Although I was unsure at first – how good can a small town museum possibly be? – I was delighted afterwards. Lyme Museum is three floors of total brilliance. Excellent displays sweep you through Lyme’s fascinating (and rebellious) early history, past heart-wreching stories of sea disasters, into a world of crumbling cliffs and dusty dinosaurs, before lifting you up and into the 20th century with its local writers, artists and poets.
Hand on heart, it was the best £3.95 I’ve spent in a long time.
4. No trouble at’ Mill | 3pm
After 10 years of restoration, plus the sweat and tears of local volunteers, Lyme’s 700-year-old watermill is turning once again. It now houses more than just grain and flower; the outbuildings are home to artisans, activities, and an altogether too-good-to-be-true coffee shop.
(If you see this woman on your travels, please approach with caution.)
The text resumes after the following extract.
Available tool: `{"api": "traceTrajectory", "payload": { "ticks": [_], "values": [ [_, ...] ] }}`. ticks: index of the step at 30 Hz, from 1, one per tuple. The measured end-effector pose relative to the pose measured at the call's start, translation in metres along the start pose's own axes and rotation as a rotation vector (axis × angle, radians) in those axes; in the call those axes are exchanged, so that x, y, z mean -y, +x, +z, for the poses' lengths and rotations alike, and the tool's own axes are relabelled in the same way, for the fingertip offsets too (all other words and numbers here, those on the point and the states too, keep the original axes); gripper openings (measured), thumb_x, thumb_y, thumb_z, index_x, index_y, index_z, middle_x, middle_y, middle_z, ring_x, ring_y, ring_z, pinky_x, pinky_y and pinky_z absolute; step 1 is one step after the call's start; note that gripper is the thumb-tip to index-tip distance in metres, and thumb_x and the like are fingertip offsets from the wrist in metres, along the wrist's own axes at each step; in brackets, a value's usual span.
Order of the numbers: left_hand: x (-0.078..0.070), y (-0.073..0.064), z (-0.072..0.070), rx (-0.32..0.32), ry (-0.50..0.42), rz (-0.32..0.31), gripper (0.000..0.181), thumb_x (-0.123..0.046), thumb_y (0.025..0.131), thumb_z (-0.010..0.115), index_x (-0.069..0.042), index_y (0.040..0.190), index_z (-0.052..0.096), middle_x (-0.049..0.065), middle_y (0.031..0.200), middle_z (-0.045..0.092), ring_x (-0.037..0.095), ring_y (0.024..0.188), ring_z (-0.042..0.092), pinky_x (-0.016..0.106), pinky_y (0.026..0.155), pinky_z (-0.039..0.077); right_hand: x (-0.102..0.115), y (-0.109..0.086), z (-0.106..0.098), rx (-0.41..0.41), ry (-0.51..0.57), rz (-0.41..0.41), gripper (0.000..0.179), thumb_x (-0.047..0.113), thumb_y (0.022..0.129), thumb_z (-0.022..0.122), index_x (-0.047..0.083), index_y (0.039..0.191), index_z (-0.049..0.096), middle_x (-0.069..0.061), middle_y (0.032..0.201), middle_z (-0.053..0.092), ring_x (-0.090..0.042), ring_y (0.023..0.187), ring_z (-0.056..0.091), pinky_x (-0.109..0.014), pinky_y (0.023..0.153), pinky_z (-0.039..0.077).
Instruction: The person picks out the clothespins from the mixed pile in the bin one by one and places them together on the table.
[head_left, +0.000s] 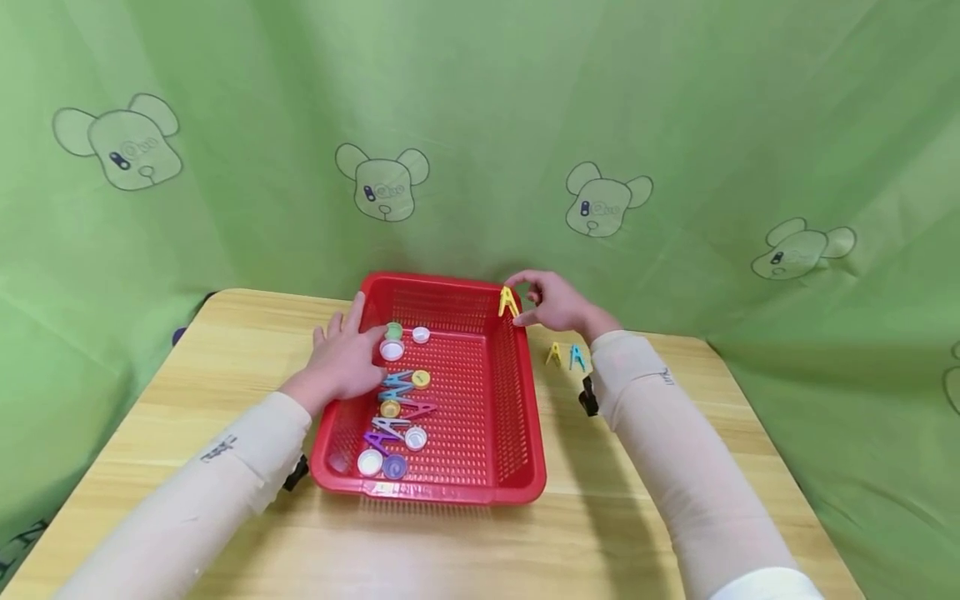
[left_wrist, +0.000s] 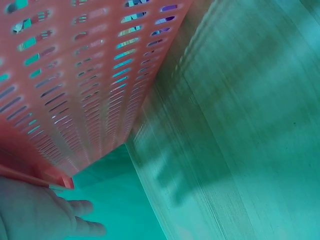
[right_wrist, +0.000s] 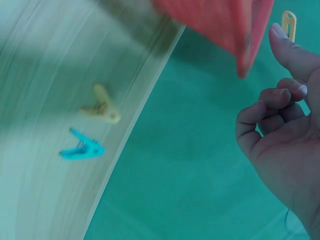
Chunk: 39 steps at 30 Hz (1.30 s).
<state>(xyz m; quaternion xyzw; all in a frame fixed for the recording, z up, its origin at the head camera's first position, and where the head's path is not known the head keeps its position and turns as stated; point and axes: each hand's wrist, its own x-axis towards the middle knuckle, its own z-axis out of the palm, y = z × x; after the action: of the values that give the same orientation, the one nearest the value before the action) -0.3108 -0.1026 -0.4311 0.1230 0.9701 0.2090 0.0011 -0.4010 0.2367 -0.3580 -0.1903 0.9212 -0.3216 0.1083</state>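
Observation:
My right hand (head_left: 558, 304) holds a yellow clothespin (head_left: 508, 302) between thumb and index finger at the back right corner of the red basket (head_left: 517, 417). In the right wrist view the thumb lies against that clothespin, and the other fingers curl loosely. Over the basket's left rim rests my left hand (head_left: 345, 358), its fingers mostly straight. Inside lie bottle caps, such as a white cap (head_left: 392, 350) and a purple cap (head_left: 394, 467), and clothespins, among them a pink clothespin (head_left: 418, 408) and a purple clothespin (head_left: 382, 442). These form a rough column along the left side.
On the wooden table (head_left: 600, 517), right of the basket, lie another yellow clothespin (head_left: 553, 354) and a blue clothespin (head_left: 577, 357). A green curtain (head_left: 487, 100) printed with bear heads hangs behind the table and along its sides.

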Motion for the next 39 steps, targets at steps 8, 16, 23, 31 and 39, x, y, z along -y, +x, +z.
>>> {"api": "traceTrajectory", "payload": {
  "ticks": [8, 16, 23, 31, 39],
  "values": [
    [0.0, 0.0, 0.0, 0.003, 0.002, 0.003, 0.074, -0.026, 0.082, 0.076, -0.008, 0.148, 0.049, 0.018, 0.165, -0.008, 0.055, 0.142, 0.01, 0.075, 0.106, 0.008, -0.029, -0.013, -0.015, -0.024, 0.011, 0.016, 0.066, -0.001, 0.079, 0.081, 0.008, 0.138, 0.055, -0.004, 0.075, 0.035, -0.021, 0.071, 0.039, -0.042, 0.08, 0.043],
    [0.004, -0.001, 0.004, -0.002, -0.005, -0.001, 0.074, -0.026, 0.082, 0.077, -0.008, 0.148, 0.05, 0.018, 0.165, -0.006, 0.054, 0.142, 0.009, 0.075, 0.107, 0.009, -0.058, -0.023, -0.026, -0.012, -0.012, 0.028, 0.066, 0.0, 0.08, 0.08, 0.004, 0.139, 0.053, -0.002, 0.073, 0.035, -0.021, 0.07, 0.039, -0.044, 0.086, 0.04],
    [0.008, 0.0, 0.001, -0.003, 0.002, 0.003, 0.073, -0.025, 0.081, 0.076, -0.008, 0.147, 0.05, 0.018, 0.165, -0.007, 0.055, 0.142, 0.01, 0.075, 0.106, 0.008, -0.078, -0.032, -0.034, -0.016, -0.043, 0.049, 0.065, -0.001, 0.079, 0.081, 0.002, 0.138, 0.054, -0.002, 0.07, 0.035, -0.02, 0.068, 0.038, -0.045, 0.084, 0.039],
    [0.006, 0.002, 0.0, -0.002, -0.001, 0.016, 0.075, -0.026, 0.08, 0.076, -0.01, 0.148, 0.05, 0.018, 0.165, -0.006, 0.055, 0.142, 0.011, 0.076, 0.106, 0.008, -0.104, -0.039, -0.037, -0.013, -0.062, 0.048, 0.065, -0.002, 0.077, 0.082, 0.0, 0.137, 0.055, -0.002, 0.071, 0.035, -0.019, 0.067, 0.038, -0.042, 0.078, 0.039],
    [0.004, 0.002, 0.0, -0.006, -0.008, 0.01, 0.074, -0.027, 0.08, 0.076, -0.009, 0.147, 0.051, 0.017, 0.165, -0.006, 0.054, 0.142, 0.009, 0.075, 0.107, 0.007, -0.124, -0.047, -0.041, -0.013, -0.045, 0.079, 0.066, -0.003, 0.077, 0.08, 0.0, 0.138, 0.053, -0.002, 0.073, 0.035, -0.02, 0.067, 0.038, -0.038, 0.07, 0.04]
  ]
}}
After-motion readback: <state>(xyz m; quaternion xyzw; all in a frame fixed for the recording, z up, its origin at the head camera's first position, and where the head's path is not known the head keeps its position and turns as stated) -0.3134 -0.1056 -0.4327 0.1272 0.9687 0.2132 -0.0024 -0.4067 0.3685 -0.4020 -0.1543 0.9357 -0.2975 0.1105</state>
Finding The Town Mill is half the fun; set back from the main town and behind a tumble of cutesy cottages. Once there, you can potter in the pottery shop, nibble Dorset’s dairy wares in the cheesemongers, strike up chit chat in the silversmiths, and settle for a scone in the Courtyard Cafe.
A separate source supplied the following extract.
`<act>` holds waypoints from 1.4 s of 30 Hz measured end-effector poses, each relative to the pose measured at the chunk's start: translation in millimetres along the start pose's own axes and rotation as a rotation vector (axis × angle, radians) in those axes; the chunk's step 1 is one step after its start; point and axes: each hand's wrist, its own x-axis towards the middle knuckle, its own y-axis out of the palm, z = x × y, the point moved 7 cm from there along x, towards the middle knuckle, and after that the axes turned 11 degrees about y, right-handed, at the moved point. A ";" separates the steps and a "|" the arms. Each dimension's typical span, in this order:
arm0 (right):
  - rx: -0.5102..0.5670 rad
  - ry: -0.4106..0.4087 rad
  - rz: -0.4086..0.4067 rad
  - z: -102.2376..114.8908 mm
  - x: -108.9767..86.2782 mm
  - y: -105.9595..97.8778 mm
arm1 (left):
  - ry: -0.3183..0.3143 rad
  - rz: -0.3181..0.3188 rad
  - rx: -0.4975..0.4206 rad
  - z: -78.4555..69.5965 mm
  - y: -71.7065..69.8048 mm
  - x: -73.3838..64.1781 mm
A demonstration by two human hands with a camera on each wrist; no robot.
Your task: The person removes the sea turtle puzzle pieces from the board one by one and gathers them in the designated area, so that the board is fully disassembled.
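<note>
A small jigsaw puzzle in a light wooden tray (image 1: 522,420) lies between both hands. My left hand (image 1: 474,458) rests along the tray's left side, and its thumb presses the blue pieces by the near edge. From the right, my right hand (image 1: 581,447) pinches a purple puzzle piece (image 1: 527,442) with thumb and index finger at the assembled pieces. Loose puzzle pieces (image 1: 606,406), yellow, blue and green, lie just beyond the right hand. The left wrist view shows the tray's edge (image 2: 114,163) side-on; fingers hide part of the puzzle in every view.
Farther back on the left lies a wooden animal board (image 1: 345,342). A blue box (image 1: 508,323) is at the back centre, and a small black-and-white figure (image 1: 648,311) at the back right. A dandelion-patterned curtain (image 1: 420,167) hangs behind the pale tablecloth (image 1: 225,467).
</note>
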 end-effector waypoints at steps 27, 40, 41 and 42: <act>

My top tip: head upstairs in the Stable Block to Sew La Di Da – a vintage dress boutique with a difference. Not simple dresses for sale, these are dresses you can make yourself thanks to gorgeous off-the-shelf patterns and to-die-for fabric.
It’s a veritable sewing sanctuary for anyone into this kinda glamour, and even offers classes, workshops and parties for those needling to spin their skills.
5. Fudge it | 4pm
The only thing better than feasting on fudge is watching it being made. Steer yourself to Roly’s Fudge Kitchen then where they make melt-in-the-mouth golden fudge in the shop before your very peepers.
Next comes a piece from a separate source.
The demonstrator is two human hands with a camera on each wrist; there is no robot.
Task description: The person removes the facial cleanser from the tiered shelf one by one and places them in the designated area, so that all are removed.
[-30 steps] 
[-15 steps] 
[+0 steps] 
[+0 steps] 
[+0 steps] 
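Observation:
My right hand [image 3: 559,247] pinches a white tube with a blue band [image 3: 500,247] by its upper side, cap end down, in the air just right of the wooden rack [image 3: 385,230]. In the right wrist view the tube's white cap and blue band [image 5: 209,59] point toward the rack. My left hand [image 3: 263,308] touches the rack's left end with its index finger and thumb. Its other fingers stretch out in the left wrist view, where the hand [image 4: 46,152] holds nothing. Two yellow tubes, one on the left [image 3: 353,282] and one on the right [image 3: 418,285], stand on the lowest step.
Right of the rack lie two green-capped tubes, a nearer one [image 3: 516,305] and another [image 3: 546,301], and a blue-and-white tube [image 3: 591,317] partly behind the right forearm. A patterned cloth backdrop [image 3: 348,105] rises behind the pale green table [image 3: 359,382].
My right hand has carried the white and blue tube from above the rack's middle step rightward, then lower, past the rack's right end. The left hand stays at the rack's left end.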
OMG. The smell. The choice. By the power of Grey Skull, if you leave empty handed there is something seriously wrong with you.
I left with a face stuffed with free sample fudge pieces and two boxes of seasalt fudge, beautifully wrapped and ribboned. Not for me you understand; gifts for others – although I did nearly buy a couple of extra boxes to keep my hips happy.
6. End it with chips | 5pm
You may have gathered from my ‘West Bay: Looking for Lunch’ post, I like my chips – with enough salt and vinegar to sink a ship.
So what better way to end a long weekend in Lyme Regis than with fresh, hot chips served in the paper and dripping with no nutritional goodness whatsoever?
Two places that float my boat are: The Cobb Gate Fish Bar and Lyme’s Fish Bar. Both plate up portions that are easily the size of a hamlet – one portion is enough to feed a few thousand hungry tummies. Two portions will leave you with enough chips to start your own chippy.